Activity →
Transcribe word for word the lines below from the line with "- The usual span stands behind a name" through the line with "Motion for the", ends included.

··········

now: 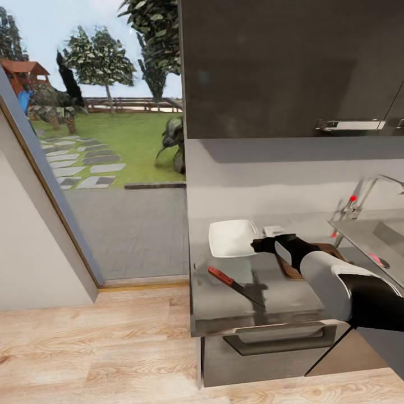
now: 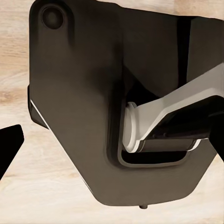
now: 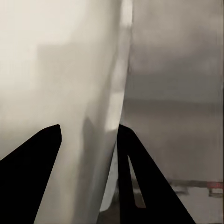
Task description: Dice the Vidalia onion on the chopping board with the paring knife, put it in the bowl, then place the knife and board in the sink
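Grey glossy countertop [image 1: 224, 292] runs beside a glass wall looking onto a garden. On it sits the white bowl [image 1: 231, 238], and the right gripper [image 1: 259, 245] reaches its right rim; in the right wrist view its dark fingers [image 3: 32, 172] straddle the bowl's white edge [image 3: 93, 140], apparently closed on it. Just right of the bowl, the chopping board [image 1: 289, 269] lies partly hidden under the arm. The knife [image 1: 233, 284] lies nearer the counter's front edge, apart from both. Further right are the sink [image 1: 381, 238] and its tap [image 1: 365, 196]. The left gripper's finger tip [image 2: 9, 144] shows above wooden floor [image 2: 37, 186]; its opening cannot be told.
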Available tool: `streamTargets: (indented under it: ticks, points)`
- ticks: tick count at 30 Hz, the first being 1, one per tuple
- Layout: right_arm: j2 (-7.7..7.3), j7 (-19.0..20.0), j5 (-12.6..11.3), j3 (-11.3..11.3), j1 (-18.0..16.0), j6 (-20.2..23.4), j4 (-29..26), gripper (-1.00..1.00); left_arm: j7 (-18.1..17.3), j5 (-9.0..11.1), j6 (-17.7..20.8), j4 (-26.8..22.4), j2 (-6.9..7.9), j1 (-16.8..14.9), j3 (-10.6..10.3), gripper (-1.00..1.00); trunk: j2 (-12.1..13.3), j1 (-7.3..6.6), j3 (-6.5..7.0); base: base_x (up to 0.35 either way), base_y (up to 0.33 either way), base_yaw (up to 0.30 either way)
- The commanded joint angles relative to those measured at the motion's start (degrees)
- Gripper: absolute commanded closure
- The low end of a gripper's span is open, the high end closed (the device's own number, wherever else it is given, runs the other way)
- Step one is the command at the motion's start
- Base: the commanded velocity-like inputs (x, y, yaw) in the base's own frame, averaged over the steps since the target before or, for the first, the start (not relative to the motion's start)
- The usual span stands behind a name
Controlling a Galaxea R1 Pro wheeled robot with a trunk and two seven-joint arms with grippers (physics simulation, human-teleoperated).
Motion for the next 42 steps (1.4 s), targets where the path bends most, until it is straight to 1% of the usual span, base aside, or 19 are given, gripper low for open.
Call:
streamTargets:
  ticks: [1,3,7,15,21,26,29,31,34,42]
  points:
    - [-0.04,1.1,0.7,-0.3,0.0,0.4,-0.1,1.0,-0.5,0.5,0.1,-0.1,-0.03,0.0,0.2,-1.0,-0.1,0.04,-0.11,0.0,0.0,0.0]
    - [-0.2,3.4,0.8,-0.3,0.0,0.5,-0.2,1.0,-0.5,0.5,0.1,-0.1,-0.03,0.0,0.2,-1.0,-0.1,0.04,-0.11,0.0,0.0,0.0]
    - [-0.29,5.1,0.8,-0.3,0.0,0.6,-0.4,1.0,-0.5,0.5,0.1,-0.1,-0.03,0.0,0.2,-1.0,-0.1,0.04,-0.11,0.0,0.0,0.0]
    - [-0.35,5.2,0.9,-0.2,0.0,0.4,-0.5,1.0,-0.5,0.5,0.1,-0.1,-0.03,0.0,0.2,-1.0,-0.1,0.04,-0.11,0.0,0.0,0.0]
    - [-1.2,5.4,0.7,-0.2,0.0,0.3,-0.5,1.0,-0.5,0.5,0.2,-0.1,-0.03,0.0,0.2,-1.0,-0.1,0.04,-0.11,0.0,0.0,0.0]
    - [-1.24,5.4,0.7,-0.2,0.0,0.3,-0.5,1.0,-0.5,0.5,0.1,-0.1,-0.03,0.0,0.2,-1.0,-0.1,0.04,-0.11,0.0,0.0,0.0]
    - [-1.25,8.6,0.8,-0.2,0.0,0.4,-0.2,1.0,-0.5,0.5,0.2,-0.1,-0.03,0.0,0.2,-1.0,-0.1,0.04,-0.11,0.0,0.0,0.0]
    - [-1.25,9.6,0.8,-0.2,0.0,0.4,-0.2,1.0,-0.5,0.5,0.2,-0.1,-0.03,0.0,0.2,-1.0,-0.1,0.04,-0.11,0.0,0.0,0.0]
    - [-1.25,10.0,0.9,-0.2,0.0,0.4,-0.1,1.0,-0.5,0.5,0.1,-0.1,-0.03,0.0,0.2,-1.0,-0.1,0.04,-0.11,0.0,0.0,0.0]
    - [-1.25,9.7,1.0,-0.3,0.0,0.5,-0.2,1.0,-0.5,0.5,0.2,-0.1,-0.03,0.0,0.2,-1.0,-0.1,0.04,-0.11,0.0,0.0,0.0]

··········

Exercise answer →
- The usual span stands behind a name
Controlling a Galaxea R1 Pro wheeled robot with a trunk and two seven-joint arms with grippers (physics simulation, human-teleoperated).
Motion for the next 42 steps (1.4 s), targets where the path bends most, until it is straight to 1% of the usual span, base aside, or 19 are given, gripper low for open.

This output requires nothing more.